Your task is to write out exactly the lines of the listing below, from the first down to the line that holds "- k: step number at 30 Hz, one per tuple".

*** Provided entries Section Begins ***

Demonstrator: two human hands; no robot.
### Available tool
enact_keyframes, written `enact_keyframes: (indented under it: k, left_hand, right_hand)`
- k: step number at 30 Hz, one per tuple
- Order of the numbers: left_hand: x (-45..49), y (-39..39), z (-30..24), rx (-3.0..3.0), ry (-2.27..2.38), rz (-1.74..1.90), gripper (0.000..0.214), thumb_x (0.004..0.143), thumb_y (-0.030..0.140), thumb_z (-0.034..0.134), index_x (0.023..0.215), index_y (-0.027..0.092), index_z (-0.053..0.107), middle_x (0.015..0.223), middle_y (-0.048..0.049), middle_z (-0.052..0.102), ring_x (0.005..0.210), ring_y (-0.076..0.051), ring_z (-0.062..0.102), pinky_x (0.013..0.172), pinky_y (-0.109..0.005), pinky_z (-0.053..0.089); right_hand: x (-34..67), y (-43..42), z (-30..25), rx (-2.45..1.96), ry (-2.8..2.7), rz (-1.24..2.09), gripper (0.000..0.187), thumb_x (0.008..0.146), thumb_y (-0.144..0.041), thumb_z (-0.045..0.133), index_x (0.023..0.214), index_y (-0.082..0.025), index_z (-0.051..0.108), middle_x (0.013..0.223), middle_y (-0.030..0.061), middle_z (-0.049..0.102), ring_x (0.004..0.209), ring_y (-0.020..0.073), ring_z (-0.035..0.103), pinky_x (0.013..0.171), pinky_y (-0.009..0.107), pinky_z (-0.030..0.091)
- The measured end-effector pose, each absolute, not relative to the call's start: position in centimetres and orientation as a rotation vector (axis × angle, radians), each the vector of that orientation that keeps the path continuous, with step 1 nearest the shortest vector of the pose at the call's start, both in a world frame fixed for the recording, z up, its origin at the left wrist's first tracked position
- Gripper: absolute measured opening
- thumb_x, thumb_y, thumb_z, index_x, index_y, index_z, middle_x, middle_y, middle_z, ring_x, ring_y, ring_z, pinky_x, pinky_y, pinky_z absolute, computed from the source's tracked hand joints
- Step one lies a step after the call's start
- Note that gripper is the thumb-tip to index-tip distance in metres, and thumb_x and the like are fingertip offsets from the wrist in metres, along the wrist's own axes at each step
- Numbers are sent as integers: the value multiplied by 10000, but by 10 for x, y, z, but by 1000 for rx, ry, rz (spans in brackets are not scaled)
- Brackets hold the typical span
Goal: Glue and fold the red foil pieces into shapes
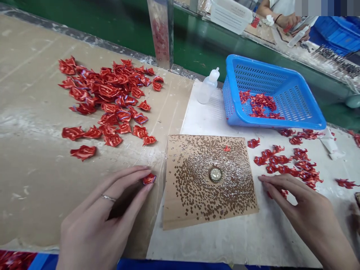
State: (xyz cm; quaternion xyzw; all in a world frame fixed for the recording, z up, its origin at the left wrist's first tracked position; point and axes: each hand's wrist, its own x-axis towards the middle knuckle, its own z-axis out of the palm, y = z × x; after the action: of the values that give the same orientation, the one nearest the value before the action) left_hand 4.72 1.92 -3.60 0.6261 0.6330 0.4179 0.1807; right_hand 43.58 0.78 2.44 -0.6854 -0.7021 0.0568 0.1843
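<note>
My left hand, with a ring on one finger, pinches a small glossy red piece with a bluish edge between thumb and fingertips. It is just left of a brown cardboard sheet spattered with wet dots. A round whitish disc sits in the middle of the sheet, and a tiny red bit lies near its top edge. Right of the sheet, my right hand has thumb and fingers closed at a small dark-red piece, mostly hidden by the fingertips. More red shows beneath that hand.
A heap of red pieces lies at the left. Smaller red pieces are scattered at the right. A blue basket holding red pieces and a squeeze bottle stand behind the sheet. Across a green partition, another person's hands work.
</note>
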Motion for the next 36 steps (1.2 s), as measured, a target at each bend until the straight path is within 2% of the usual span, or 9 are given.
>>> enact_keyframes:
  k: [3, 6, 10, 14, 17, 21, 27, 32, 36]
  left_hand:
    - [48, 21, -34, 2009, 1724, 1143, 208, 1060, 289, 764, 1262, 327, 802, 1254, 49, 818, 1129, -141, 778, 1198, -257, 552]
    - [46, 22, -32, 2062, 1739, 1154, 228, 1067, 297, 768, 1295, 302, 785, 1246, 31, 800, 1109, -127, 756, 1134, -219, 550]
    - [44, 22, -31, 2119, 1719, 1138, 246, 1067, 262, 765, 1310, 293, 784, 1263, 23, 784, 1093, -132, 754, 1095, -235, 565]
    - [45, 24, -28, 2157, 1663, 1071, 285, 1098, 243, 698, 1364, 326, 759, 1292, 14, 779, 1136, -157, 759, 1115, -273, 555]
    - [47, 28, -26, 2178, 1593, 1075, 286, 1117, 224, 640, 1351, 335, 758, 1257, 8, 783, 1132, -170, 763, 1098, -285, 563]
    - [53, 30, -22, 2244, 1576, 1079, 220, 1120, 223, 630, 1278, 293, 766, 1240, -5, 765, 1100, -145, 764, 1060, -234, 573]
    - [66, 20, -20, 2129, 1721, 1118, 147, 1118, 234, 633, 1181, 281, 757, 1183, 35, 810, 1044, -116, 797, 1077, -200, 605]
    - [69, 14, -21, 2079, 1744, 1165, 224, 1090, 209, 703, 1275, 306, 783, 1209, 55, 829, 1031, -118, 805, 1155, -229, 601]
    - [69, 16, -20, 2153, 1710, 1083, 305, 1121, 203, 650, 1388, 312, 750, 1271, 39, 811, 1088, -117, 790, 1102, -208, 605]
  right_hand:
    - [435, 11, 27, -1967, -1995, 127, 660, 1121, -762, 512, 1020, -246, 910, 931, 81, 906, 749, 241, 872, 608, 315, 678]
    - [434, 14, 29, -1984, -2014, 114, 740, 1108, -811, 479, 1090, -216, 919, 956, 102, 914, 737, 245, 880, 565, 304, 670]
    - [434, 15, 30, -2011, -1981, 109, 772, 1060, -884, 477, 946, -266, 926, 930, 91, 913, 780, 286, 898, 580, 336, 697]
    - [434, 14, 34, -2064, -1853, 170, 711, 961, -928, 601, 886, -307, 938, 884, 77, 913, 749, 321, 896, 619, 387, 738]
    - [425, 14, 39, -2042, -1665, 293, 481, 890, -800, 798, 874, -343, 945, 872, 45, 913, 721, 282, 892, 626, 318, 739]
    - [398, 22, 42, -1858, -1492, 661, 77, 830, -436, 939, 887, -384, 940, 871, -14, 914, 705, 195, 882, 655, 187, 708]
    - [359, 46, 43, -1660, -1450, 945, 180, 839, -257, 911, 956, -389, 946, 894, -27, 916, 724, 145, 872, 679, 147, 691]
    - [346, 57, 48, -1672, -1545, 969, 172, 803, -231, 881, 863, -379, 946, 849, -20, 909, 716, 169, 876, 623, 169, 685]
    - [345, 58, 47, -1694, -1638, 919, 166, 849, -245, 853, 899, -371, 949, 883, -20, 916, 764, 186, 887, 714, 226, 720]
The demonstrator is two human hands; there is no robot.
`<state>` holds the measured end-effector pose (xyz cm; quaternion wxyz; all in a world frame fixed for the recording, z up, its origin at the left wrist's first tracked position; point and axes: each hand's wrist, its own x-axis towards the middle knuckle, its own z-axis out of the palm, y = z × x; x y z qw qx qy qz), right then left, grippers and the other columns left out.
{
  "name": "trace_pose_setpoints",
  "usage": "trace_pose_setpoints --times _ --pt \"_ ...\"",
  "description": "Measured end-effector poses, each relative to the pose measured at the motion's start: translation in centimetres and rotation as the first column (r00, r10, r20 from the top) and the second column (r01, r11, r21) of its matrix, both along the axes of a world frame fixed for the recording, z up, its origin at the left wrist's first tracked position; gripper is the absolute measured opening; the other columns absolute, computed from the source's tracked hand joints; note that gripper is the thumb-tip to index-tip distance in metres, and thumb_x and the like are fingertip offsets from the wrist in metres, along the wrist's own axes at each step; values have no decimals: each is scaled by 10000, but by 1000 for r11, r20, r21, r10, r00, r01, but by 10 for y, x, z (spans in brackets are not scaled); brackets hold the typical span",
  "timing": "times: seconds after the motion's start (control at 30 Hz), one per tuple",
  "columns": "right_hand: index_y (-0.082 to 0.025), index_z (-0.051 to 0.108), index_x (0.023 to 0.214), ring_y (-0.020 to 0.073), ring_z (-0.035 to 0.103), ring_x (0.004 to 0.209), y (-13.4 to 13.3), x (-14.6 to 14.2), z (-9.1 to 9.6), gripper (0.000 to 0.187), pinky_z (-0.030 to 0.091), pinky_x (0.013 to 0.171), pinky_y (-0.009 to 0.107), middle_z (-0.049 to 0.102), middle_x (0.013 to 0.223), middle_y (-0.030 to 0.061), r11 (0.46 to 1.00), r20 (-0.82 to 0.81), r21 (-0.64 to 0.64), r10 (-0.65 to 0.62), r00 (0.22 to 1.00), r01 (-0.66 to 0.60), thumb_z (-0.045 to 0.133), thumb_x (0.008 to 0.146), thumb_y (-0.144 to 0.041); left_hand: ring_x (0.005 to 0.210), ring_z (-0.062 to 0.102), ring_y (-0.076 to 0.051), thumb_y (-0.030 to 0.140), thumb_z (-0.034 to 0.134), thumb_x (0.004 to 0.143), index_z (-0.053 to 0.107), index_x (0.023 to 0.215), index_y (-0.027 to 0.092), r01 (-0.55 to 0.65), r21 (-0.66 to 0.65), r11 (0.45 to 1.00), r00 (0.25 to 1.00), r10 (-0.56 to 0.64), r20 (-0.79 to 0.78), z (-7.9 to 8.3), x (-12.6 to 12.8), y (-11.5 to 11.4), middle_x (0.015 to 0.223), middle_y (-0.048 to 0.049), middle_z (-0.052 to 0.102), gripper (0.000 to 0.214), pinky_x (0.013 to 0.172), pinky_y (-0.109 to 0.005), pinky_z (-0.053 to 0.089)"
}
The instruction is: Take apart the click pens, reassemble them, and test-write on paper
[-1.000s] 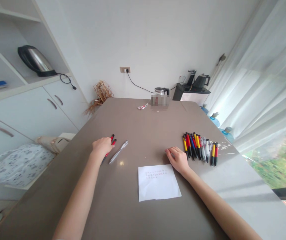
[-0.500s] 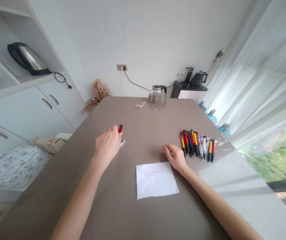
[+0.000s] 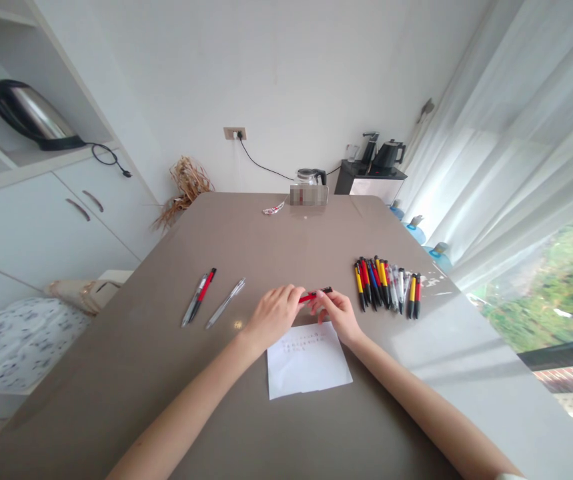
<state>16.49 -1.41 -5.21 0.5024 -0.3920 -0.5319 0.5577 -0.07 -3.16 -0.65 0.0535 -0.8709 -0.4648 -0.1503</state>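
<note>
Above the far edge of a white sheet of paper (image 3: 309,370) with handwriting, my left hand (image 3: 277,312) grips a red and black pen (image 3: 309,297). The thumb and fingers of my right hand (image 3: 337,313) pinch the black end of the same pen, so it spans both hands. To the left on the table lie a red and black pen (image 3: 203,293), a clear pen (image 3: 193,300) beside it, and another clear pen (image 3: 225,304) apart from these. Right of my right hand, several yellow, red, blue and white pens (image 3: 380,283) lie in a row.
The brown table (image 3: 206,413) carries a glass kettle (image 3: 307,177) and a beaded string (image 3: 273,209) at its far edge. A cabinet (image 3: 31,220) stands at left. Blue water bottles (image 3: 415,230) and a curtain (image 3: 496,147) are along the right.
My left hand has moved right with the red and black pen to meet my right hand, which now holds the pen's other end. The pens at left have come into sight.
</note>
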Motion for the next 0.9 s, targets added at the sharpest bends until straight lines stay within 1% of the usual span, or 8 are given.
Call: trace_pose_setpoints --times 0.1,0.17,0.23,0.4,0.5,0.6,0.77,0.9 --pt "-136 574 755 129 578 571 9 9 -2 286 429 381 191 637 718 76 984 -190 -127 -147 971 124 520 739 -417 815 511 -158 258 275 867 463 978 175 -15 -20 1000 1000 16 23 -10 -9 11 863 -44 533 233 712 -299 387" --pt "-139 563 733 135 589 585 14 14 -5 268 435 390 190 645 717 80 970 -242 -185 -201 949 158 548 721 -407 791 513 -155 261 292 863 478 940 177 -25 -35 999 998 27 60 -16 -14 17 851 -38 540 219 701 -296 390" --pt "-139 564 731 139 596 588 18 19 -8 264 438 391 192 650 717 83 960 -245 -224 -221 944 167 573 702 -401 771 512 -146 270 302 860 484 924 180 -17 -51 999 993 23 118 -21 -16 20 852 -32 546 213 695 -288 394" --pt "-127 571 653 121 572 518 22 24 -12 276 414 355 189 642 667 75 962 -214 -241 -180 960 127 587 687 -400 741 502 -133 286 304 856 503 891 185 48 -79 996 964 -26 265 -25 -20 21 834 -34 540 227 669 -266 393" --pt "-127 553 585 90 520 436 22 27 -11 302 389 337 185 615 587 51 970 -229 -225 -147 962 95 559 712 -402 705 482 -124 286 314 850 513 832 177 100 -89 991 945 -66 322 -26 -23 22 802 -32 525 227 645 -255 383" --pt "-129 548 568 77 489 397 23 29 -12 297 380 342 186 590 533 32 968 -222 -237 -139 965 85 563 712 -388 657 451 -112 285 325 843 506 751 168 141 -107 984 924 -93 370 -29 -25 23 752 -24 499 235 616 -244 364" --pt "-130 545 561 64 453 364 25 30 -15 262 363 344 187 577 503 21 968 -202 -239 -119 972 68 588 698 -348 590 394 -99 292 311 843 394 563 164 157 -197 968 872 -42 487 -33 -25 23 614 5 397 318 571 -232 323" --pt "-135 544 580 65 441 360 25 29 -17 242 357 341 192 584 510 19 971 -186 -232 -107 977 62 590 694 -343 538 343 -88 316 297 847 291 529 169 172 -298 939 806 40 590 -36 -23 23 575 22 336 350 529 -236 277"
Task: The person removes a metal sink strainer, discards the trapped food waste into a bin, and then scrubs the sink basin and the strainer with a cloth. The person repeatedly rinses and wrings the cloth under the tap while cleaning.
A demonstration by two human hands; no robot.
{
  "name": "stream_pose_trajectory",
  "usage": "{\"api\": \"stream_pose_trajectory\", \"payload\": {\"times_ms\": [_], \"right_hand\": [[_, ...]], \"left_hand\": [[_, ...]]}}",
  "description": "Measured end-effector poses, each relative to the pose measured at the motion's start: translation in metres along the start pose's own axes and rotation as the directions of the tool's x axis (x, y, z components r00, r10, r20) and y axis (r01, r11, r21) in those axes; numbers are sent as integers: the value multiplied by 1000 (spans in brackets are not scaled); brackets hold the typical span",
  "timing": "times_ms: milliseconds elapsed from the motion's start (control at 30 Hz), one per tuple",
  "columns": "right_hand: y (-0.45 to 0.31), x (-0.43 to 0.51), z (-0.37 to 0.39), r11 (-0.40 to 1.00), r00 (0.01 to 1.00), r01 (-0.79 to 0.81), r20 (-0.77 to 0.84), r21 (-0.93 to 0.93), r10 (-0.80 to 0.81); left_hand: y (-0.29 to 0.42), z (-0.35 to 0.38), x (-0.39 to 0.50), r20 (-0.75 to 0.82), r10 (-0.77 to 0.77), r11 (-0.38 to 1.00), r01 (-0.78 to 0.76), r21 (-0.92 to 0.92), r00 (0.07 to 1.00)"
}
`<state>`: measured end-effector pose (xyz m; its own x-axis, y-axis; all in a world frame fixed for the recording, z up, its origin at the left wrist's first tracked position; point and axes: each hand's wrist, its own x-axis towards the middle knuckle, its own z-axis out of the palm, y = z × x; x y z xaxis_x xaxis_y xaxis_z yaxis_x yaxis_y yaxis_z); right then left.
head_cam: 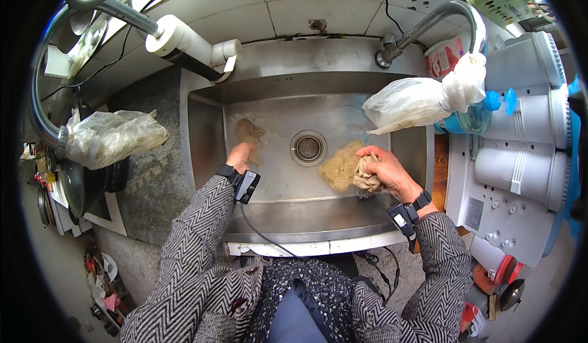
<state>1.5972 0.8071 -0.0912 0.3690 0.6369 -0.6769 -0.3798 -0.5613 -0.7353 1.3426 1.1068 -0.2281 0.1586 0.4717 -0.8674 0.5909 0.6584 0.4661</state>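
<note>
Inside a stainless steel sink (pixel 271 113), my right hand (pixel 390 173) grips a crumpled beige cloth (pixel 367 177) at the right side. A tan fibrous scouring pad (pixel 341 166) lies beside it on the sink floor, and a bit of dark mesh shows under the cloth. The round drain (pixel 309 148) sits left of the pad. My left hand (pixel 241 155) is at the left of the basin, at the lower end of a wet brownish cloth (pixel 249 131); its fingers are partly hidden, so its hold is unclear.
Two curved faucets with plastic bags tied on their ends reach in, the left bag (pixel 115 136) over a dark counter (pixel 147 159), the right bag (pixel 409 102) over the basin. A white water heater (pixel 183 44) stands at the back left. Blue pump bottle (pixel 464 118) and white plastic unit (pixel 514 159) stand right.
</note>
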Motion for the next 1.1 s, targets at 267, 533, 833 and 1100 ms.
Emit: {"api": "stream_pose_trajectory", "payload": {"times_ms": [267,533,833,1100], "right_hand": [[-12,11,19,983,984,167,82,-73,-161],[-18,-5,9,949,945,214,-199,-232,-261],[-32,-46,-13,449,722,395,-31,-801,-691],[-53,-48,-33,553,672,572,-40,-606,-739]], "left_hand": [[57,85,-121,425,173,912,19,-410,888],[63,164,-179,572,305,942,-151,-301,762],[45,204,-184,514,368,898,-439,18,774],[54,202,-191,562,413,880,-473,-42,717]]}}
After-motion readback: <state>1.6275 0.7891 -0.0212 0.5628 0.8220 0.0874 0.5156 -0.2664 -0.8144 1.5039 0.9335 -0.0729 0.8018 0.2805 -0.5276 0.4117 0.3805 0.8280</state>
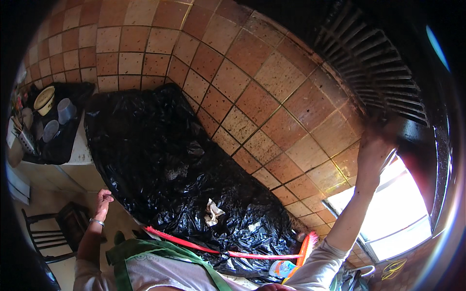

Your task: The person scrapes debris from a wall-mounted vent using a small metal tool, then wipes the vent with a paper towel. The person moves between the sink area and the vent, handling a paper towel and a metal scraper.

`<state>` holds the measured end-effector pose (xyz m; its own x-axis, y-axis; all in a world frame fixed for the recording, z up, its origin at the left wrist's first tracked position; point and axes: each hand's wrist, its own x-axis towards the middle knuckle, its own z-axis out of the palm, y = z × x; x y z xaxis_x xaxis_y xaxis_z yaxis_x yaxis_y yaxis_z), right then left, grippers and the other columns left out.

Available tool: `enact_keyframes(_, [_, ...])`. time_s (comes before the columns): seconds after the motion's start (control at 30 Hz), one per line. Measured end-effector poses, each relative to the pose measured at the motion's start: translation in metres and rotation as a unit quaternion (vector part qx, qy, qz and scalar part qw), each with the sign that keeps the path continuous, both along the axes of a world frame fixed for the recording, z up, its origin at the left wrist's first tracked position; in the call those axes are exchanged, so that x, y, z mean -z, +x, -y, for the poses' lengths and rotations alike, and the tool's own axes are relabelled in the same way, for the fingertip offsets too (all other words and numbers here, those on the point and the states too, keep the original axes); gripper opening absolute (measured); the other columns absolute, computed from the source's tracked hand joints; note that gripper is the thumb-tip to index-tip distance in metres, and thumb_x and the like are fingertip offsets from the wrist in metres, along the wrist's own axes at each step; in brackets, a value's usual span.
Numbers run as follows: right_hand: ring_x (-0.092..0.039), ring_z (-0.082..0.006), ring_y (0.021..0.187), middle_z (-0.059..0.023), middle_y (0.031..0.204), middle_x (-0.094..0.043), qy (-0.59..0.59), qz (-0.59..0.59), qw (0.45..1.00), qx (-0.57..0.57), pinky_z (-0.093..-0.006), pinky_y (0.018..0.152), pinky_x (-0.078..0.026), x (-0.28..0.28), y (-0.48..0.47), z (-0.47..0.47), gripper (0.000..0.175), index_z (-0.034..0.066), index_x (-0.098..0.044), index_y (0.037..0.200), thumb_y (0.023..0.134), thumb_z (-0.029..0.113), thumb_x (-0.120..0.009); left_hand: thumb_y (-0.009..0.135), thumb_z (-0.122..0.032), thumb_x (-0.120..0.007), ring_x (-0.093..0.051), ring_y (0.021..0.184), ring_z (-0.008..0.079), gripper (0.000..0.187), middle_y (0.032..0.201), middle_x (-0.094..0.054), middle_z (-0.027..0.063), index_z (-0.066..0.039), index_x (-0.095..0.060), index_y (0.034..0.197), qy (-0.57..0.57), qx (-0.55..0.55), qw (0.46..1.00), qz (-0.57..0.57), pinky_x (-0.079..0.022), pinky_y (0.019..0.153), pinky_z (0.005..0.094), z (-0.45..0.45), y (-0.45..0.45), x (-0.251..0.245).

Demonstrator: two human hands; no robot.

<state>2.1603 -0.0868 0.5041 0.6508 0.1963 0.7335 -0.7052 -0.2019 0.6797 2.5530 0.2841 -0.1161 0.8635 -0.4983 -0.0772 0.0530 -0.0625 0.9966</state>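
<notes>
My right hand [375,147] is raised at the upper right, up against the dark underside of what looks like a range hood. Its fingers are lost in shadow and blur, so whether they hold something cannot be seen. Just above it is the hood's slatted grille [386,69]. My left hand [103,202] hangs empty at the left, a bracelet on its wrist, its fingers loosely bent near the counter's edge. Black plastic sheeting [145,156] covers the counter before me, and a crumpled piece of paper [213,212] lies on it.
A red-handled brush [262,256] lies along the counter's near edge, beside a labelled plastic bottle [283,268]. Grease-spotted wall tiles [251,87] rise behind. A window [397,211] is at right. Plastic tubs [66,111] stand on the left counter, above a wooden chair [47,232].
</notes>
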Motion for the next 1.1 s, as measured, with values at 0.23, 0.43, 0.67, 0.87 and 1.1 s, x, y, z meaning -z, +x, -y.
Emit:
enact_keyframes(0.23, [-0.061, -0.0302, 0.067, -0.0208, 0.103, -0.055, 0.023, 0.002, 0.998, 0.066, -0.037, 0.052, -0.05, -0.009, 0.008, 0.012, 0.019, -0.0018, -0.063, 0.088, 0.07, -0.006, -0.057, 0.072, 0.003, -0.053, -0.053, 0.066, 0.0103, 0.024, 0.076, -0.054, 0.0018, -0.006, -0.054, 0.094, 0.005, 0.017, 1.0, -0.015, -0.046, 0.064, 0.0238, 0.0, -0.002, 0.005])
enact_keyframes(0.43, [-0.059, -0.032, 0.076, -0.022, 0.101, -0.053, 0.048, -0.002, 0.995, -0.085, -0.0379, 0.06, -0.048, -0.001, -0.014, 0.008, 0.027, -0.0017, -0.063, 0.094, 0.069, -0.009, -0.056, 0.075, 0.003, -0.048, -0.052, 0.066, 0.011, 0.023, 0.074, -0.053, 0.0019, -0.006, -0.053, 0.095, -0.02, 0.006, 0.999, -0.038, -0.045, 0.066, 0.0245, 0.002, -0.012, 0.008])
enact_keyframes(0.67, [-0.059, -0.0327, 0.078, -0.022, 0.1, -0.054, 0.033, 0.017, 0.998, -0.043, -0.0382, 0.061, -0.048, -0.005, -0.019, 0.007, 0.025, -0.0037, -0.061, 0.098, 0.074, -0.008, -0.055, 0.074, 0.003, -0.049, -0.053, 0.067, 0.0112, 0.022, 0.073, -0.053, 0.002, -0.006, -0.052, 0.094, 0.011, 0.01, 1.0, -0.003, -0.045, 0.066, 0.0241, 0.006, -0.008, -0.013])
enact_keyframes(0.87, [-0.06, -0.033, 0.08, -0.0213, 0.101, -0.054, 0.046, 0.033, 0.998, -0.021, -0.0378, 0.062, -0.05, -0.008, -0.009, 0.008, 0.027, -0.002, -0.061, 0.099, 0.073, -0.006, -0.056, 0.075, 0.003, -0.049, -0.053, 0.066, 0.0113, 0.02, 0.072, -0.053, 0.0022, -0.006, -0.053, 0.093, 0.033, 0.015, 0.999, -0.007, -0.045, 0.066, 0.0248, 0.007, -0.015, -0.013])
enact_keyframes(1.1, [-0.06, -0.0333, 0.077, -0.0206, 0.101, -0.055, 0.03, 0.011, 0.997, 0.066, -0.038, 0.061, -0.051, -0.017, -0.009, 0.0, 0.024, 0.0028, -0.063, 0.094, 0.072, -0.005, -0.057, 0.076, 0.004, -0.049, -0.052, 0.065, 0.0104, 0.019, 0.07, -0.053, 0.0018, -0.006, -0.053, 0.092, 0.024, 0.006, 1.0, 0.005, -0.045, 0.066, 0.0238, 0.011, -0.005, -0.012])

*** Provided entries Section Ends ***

| Answer box |
Demonstrator: two human hands; no robot.
### Available tool
enact_keyframes, written `enact_keyframes: (indented under it: k, left_hand, right_hand)`
- k: step number at 30 Hz, one per tuple

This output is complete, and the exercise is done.